“Doesn’t he look like Don Draper?”
“Yes, he does,” I replied.
And Your Name Is:
It’s six o’clock and while most of us are preparing dinner or finishing the last bit of work for the day, we are already eating and eager to start a new project. While we politely cut our Lou Malnati’s pizza (or not), there’s an uproar of conversations—all dimmed when the group leaders, Derek Eder and Christoper Whitaker approach the projector.
I’m in a room full of…well we shall see, shall we? Eder says we all have to say “hi”. So, like in middle school when you would go around the room, we all introduced ourselves—from the ambitious environmentalist concerned about recycling programs in residential buildings, the students learning to code, project managers, software developers, representation from the Mayor’s office, and the list goes on of brilliant, data-driven minds.
Open Gov Hack Night is an opportunity for coders, designers, strategists and anyone interested in civic projects and data to use their talents to solve issues through technology.
To start off the night, representation from the Mayor’s Innovation Delivery Team, including Paras Desai and Daniel Riff presented on tracking data and improving communication between six community service centers. You can view the full presentation here. One component they addressed was figuring out how to take fragmented data from different platforms and pull it to one platform.
Data: Oh, The Things You Can Collect:
Next were a few mini-presentations highlighting civic projects. One was Crime and Punishment presented by Whitaker. Another, by Tom Schenk, Chief of Analytics for the City of Chicago, who showed data collected from city water sensors that track the water temperature at various beaches. Here are the results. They have been tracking since Memorial Day this year. Eder also showed us data about a New York City’s taxi driver including routes and money made. To visualize the day in the life of a taxi driver, click here.

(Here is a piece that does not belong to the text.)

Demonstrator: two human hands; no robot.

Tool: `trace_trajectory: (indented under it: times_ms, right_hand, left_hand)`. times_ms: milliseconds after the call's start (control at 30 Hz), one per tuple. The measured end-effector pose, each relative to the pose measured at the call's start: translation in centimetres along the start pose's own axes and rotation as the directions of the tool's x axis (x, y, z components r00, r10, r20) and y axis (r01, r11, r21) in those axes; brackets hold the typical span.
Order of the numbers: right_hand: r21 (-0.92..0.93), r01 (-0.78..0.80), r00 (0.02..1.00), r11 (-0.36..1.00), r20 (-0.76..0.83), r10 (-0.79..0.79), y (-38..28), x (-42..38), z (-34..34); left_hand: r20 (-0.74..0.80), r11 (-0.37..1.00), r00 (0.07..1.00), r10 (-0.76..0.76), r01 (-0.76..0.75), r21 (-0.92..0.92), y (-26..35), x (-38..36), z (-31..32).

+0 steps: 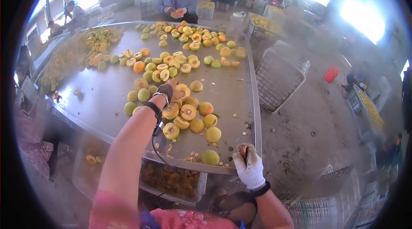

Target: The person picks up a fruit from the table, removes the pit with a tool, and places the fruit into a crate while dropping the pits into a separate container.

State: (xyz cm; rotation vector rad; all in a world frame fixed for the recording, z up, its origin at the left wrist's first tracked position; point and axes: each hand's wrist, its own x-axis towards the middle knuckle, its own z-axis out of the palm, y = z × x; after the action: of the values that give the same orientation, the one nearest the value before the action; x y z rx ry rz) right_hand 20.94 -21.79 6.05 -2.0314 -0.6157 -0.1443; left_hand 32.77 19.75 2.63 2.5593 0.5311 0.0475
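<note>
My left hand (168, 91), in a dark glove with lighter fingertips, reaches over the metal table (214, 132). Its fingers stretch out and touch the pile of yellow peaches, beside a cut peach half (183, 90). More halves, such as one with its stone showing (188, 112), lie just right of the wrist. My right hand (249, 167), in a white glove, is closed at the table's near right corner. A brown rounded thing (243, 151) shows at its thumb side; what it is I cannot make out. A whole greenish peach (210, 157) lies left of that hand.
Below the near edge stands a crate of brown scraps (171, 179). A raised rim (256, 113) borders the table's right side. Across it a person (177, 1) handles fruit. White crates (281, 76) stand to the right. A cable hangs from my left wrist.
</note>
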Motion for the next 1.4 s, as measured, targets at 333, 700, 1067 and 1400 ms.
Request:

After the main presentation, everyone breaks off into groups according to areas of interest. Groups included: New Coders, Hack Night 101/Orientation, Education, City Data, Transportation and Environment.
I joined the environmental group. While we were all passionate about varied issues like water purity, we settled on bringing awareness to recycling programs in five or more multi-unit residential buildings in Chicago. Currently working in property management, this piqued my interest. Plus, one of my best friends from high school implemented a student-led recycling program at our school that I was proud to be apart of. We started with one question:
Who does not have recycling in their building?

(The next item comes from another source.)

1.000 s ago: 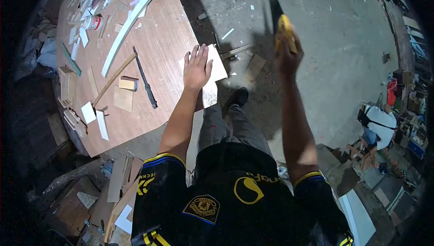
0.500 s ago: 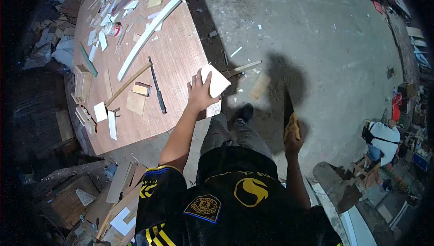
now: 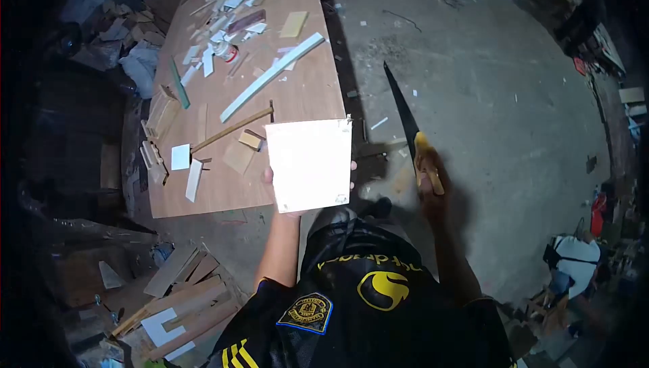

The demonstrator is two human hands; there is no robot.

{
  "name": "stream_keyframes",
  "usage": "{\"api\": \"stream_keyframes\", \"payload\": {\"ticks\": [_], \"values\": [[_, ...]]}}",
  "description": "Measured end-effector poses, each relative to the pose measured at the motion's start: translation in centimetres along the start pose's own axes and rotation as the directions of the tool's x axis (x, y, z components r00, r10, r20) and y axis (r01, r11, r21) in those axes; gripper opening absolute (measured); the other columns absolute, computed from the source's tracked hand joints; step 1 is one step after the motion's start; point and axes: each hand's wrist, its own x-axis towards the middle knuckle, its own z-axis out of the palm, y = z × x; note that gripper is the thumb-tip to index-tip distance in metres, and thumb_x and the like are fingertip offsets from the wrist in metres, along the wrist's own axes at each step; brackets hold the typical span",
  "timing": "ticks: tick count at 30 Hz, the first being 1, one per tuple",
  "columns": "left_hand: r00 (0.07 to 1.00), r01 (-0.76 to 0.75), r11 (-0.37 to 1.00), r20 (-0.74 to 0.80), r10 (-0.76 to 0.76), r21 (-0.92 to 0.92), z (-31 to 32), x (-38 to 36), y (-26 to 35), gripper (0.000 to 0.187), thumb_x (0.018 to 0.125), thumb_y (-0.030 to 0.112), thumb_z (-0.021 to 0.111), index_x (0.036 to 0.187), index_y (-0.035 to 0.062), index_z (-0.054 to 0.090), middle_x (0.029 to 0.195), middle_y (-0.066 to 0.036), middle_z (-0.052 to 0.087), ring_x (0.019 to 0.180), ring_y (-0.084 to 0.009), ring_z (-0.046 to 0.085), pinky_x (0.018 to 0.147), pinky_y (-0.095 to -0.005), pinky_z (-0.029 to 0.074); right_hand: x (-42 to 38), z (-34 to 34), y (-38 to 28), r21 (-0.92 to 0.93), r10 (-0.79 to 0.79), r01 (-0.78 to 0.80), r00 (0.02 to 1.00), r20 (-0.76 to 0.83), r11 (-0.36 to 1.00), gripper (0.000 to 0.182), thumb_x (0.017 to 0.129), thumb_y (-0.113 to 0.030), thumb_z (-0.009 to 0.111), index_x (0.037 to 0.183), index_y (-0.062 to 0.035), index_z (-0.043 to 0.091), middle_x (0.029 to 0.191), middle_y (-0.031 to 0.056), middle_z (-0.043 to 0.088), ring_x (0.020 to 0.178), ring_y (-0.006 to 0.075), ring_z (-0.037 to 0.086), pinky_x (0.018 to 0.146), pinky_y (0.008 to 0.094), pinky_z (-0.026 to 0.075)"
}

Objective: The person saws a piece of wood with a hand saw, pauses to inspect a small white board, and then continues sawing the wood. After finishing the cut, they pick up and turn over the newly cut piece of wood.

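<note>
A square white board (image 3: pixel 309 165), brightly lit, lies face up in my left hand (image 3: pixel 268 176), which grips it from below. The thumb shows at the board's left edge and fingertips at its right; the palm is hidden. My right hand (image 3: pixel 430 177) is wrapped round the wooden handle of a handsaw (image 3: pixel 403 108). Its dark blade points forward over the floor, apart from the board. Just left of the board, a small wooden block (image 3: pixel 251 139) and a thin wooden square (image 3: pixel 238 157) lie on the table.
The wooden table (image 3: pixel 304 91) carries a long pale strip (image 3: pixel 270 79), a hammer-like tool with a long handle (image 3: pixel 233 127), a jar (image 3: pixel 226 51) and many offcuts. Boards (image 3: pixel 177 270) are piled on the floor at lower left. A white chair-like item (image 3: pixel 574 260) stands at right.
My left hand has turned the board flat towards me, closer to the camera. My right hand has raised the saw forward. The view has shifted, and the dark tool on the table is now hidden.
</note>
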Motion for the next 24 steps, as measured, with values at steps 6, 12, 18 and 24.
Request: {"api": "stream_keyframes", "payload": {"ticks": [6,12,18,24], "values": [[0.998,-0.062,0.998,0.014,0.062,0.000,0.3,-2.4,2.7,0.121,0.068,0.077,0.071,0.160,0.0146,0.023,0.160,-0.024,0.029,0.139,-0.0584,0.031,0.104,-0.0798,0.029,-0.8,4.3,-1.2,-0.354,-0.256,0.286,0.958,0.131,0.891,0.050,0.094,-0.002,0.050,0.144,-0.0042,0.053,0.140,0.0185,0.060,0.130,0.0255,0.056,0.107,0.0346,0.043],[0.973,-0.217,0.976,-0.088,0.215,-0.012,-5.5,-6.3,6.4,0.103,0.078,0.062,0.070,0.158,0.0129,0.029,0.160,-0.022,0.031,0.142,-0.0501,0.034,0.110,-0.0718,0.031,-3.0,10.3,-4.9,-0.424,-0.042,0.151,0.966,0.254,0.893,0.047,0.097,-0.014,0.058,0.141,-0.0020,0.053,0.131,0.0188,0.066,0.120,0.0288,0.064,0.100,0.0369,0.049],[0.935,-0.133,0.908,-0.254,0.248,0.397,-6.7,-10.4,11.0,0.078,0.084,0.029,0.067,0.147,-0.0072,0.039,0.139,-0.023,0.056,0.125,-0.0344,0.059,0.106,-0.0429,0.049,-1.3,16.6,-4.5,-0.388,-0.371,0.429,0.902,0.218,0.815,0.045,0.090,-0.008,0.070,0.133,-0.0039,0.060,0.109,0.0124,0.070,0.099,0.0226,0.069,0.084,0.0341,0.053],[0.931,0.149,0.800,-0.355,0.084,0.581,-5.2,-10.3,13.8,0.074,0.084,0.023,0.065,0.146,-0.0083,0.039,0.139,-0.025,0.056,0.126,-0.0380,0.058,0.111,-0.0462,0.044,0.7,21.5,-9.9,-0.267,-0.040,0.115,0.962,0.270,0.957,0.047,0.089,-0.011,0.073,0.135,-0.0118,0.062,0.082,-0.0050,0.052,0.073,0.0052,0.047,0.065,0.0233,0.040]]}}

All eight of our hands went up. One person said he had recycling in his building, but it was grossly inadequate. Bins were always overflowing. The group surmised that landlord’s don’t care about providing this service because of the expense, while the tenants don’t know that the law states landlords have to provide recycling to 5 or more multi-unit residential apartments. We decided to develop an app that would create awareness to residents about the lack of recycling in buildings. At the moment, we are still coming up with an ultimate goal for our application.
All in all, it feels good to take action about civic problems rather than simply talking about it.
Every Tuesday night, Open Gov Hack Night meets to work on issues in Chicago. The event is always free, just bring your passion and mind (and maybe your laptop).
Event Location: Merchandise Mart, 1871 (222 W. Merchandise Mart Plaza, 12th Floor, Chicago, IL)
Event Host: 1871, Open Gov Hack Night
Event Date and Time: Every Tuesday, 6-10 pm*
Discovered Through: Eventbrite
*This post re-caps Tuesday, July 15, 2014 meeting.